CC: At the end of the book, you tell Joseph to “keep watch” because, at any time, a “miracle can strike,” and recognizing that miracle “depends upon the noticing.” The art of noticing, of observation, is crucial to life, in general, but especially to writing and parenting. What other traits do you feel are important for writers to acquire to be effective in their craft? Do you feel as though parenting has positively influenced your writing?
SS: It has been oft repeated that so much of writing is showing up. Being a parent has made me a much more efficient writer: I take advantage of every single moment that I am given to write because the time is rare and precious. I schedule time, and I remain faithful to it or else the writing will simply not get done. And, of course, since so much of writing is “the act of noticing,” my children have been wonderful at reminding me to see the miraculous in the everyday, in the color of insects, in clouds.

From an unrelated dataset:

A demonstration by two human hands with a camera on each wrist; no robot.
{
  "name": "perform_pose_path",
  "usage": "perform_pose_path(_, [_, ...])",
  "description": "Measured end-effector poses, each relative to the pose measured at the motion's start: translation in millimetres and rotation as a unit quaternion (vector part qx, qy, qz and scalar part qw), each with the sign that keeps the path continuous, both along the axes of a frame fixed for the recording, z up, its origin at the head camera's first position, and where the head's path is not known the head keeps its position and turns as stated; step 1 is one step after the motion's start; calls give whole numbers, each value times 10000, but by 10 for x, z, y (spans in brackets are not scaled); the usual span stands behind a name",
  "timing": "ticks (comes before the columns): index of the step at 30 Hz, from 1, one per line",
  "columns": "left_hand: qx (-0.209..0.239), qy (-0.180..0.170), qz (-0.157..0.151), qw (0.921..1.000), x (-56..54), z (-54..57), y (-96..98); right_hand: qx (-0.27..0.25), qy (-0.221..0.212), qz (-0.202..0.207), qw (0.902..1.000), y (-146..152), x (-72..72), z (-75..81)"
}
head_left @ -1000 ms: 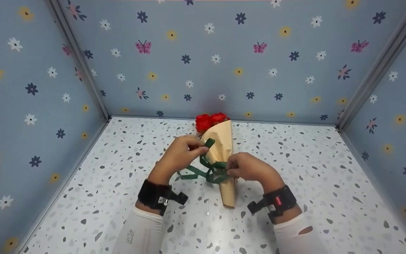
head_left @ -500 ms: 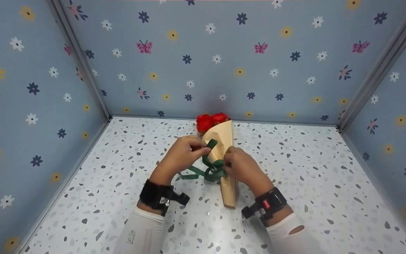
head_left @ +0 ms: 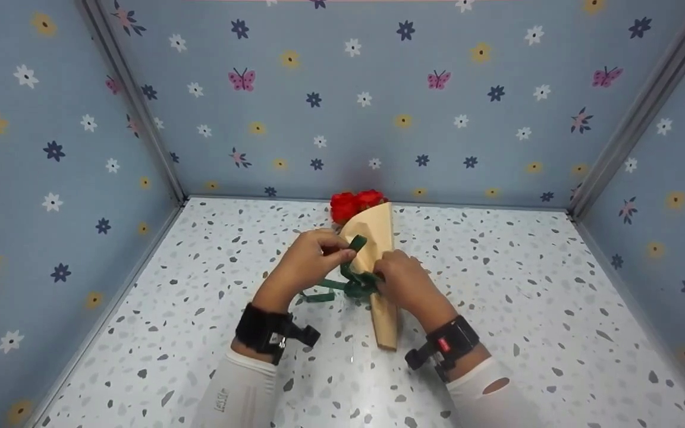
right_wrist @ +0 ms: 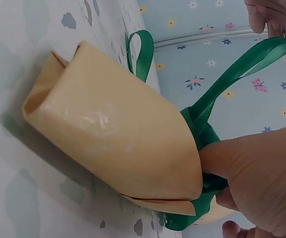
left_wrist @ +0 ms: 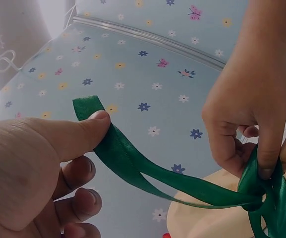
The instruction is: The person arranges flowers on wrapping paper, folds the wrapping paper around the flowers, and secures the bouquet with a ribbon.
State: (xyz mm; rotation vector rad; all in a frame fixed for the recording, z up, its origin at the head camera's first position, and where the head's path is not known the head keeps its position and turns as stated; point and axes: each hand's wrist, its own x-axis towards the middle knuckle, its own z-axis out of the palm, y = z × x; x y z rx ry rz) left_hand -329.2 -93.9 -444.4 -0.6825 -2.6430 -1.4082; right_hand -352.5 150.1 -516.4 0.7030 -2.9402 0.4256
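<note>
A bouquet of red flowers (head_left: pixel 343 208) in tan wrapping paper (head_left: pixel 385 326) lies on the table, blooms toward the back wall. Green ribbon (left_wrist: pixel 128 161) goes round its narrow part, with loops gathered at the front. Between thumb and finger, my left hand (head_left: pixel 305 261) pinches one ribbon end, raised and drawn out to the left. My right hand (head_left: pixel 408 284) has its fingers at the gathered loops, and in the left wrist view its thumb and fingers pinch the ribbon there. The paper's folded lower end (right_wrist: pixel 58 84) faces the right wrist camera. My right fingertips are partly hidden.
The speckled white table (head_left: pixel 527 333) meets a patterned blue wall (head_left: pixel 372 89) just behind the flowers. Side panels stand at left and right. Another loose stretch of ribbon (head_left: pixel 319 297) lies on the table left of the paper.
My right hand has shifted left and in over the ribbon loops, which now look drawn in smaller. My left hand stays almost in place, still pinching the ribbon end.
</note>
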Motion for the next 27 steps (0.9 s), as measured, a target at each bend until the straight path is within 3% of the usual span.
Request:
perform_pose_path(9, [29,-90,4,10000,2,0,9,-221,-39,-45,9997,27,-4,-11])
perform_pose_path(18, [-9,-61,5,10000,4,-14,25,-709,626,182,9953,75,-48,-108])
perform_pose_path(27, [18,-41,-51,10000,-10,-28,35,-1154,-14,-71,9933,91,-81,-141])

But the greatest gift that parenthood has given my writing is a kind of integrity. I know that my children will one day grow up and read my books, and so I feel the need to tell the truth, all the time, and with as much clarity and music as possible. I wrote A Country Between with the hope that my children would always have it. I tried to communicate as much of myself and my love for them as possible in the book. That was a gift.

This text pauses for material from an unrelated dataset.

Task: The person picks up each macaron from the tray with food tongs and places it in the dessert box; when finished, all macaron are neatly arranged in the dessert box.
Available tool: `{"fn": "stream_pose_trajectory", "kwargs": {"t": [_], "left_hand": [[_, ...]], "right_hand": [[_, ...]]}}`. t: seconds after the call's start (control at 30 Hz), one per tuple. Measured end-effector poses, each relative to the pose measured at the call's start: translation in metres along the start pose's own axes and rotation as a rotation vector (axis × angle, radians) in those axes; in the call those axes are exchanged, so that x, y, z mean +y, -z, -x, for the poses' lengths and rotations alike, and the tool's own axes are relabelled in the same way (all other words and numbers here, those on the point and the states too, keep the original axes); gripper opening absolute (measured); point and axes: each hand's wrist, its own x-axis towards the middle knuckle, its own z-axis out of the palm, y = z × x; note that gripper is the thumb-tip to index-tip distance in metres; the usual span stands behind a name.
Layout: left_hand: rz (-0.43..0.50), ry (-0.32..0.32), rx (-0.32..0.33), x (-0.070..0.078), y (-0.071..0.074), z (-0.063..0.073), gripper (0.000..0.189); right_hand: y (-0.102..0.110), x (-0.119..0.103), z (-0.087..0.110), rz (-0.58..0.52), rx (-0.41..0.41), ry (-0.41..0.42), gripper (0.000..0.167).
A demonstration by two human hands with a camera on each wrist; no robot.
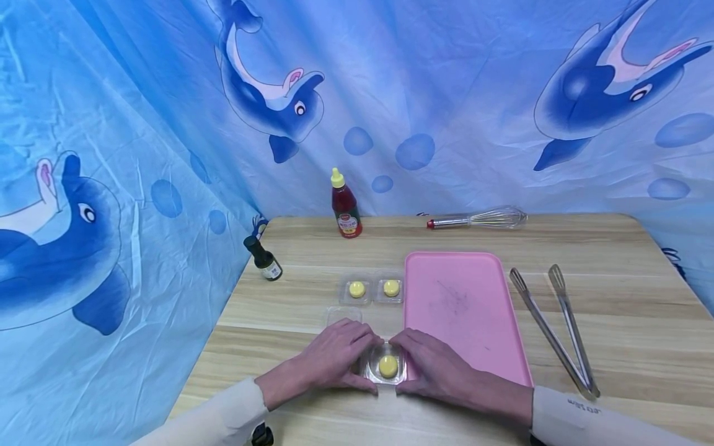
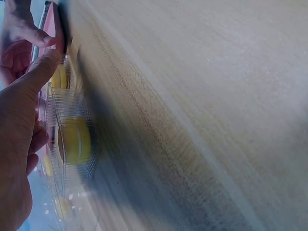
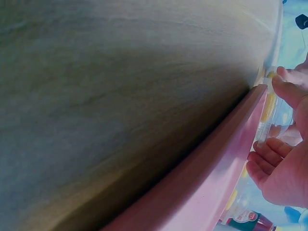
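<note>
My left hand [image 1: 341, 356] and right hand [image 1: 437, 368] hold a clear plastic box [image 1: 370, 371] from its two sides, thumbs at the near corners and fingers at the far ones. Inside the box lies a round yellow macaron [image 1: 388, 367]. Its right side is at the near left edge of a pink tray [image 1: 463, 297]. In the left wrist view, another boxed yellow macaron [image 2: 74, 139] sits beside my left palm, hidden in the head view by that hand. The right wrist view shows my right hand [image 3: 284, 159] with its fingertips at the box's side, over the tray rim.
Behind the hands stand two more clear boxes with yellow macarons [image 1: 357, 289] [image 1: 392, 288] and part of another clear box [image 1: 343, 314]. A sauce bottle [image 1: 347, 207], small dark bottle [image 1: 263, 259], whisk [image 1: 480, 218] and metal tongs [image 1: 558, 334] lie around on the wooden table [image 1: 268, 337].
</note>
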Motion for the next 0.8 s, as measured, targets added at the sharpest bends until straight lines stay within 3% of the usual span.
{"fn": "stream_pose_trajectory", "kwargs": {"t": [0.8], "left_hand": [[0.013, 0.005, -0.025, -0.0015, 0.0052, -0.0039, 0.082]], "right_hand": [[0.0012, -0.0012, -0.0017, -0.031, 0.025, 0.008, 0.074]]}}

CC: Someone once told you “that the city [Jerusalem] is divided, but at least everyone comes to the same hospitals to be born and to die.” What do you feel that we, as citizens of the world, need to do to draw ourselves nearer to one another as opposed to pulling ourselves further apart?
SS: I believe very strongly in reading as an act of compassion. When we read, we fall in love with the characters in the books, we dream their dreams, we worry about them.

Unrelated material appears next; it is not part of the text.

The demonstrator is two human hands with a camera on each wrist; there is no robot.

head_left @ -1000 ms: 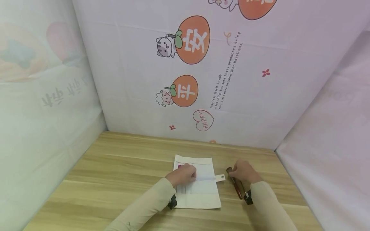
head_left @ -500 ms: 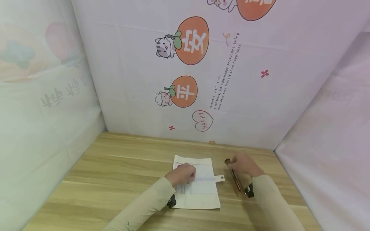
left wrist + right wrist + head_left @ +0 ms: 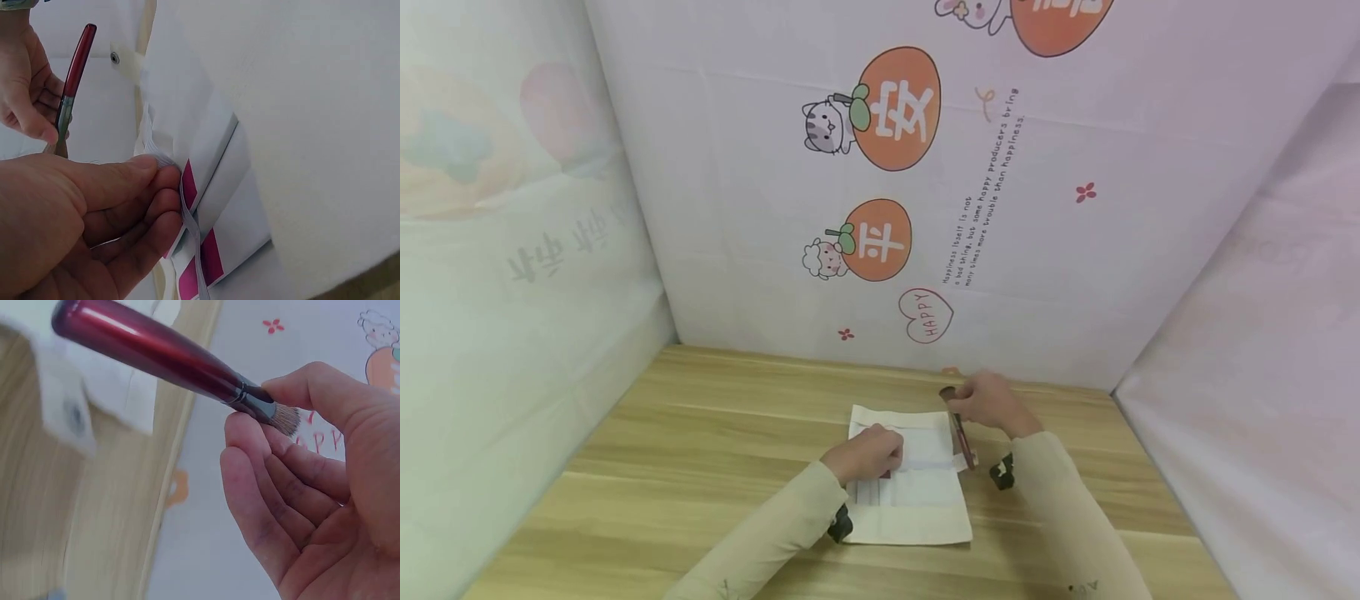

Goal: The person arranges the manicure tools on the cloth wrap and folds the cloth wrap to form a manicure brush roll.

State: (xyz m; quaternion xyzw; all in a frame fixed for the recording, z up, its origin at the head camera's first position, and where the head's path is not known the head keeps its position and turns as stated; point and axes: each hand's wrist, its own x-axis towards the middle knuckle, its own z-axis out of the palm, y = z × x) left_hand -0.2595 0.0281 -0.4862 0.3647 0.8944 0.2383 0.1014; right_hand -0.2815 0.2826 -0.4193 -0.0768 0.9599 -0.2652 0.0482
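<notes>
An unfolded off-white fabric case (image 3: 917,525) lies on the table. My left hand (image 3: 863,454) rests over its left half. Between thumb and curled fingers it pinches a pale elastic band (image 3: 195,240) of the case, clearest in the left wrist view. Flat white strips with magenta ends (image 3: 212,253) lie by this band. A small dark red bit (image 3: 886,474) shows below the left fingers. My right hand (image 3: 991,404) holds a makeup brush (image 3: 150,350) by its dark ferrule, near the bristles. Its glossy red handle points away from the palm, above the case's right edge.
A snap tab (image 3: 119,59) sticks out from the case's right side. Behind the wooden table (image 3: 737,417) rises a printed white cloth wall (image 3: 760,250). More white cloth hangs on the left (image 3: 550,333) and right (image 3: 1240,375).
My right hand has lifted the makeup brush off the table at the right and carried it left and back to the case's right edge. The left hand stays nearly in place.
</notes>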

With the world so divided, reading has become a powerful way of moving closer to those who seem distant from us. I think everyone in America should be reading books by Arab and Muslim authors, books from all over the world. We should be reading our children books that open them up to the world. We should tell our children stories that make them feel closer to those from different communities, particularly places in need.
I also believe that cooking is a powerful way of connecting to people who seem far away. At the height of the conflict in Aleppo, Syria, I bought a book of recipes from Aleppo, and I cooked a huge meal for my friends. By sharing the food culture of those in the headlines, we touch their humanity.
Finally, we should all travel! Whether it is to another country or to another neighborhood that we usually drive past, we learn most when we meet new people and realize how much we can learn from them. So many Jerusalemites have read A Country Between and said, “I’ve lived there for decades, and I never went to your street!” I hope that now they will go.
CC: What are you working on now?
SS: I’m currently researching the disappearing cultural heritage in the Middle East, a project that has me traveling and speaking to refugees who have been displaced, particularly from Iraq and Syria. As a speaker of Arabic and someone who has lived in this region for so long, I feel compelled to try to understand some of the immense upheaval that people are living through. I vaguely have an idea in my head of a book that begins with me following a woman’s dress like a map, in search of the world she left behind. I’ve already found the dress! Now I just need to find the story.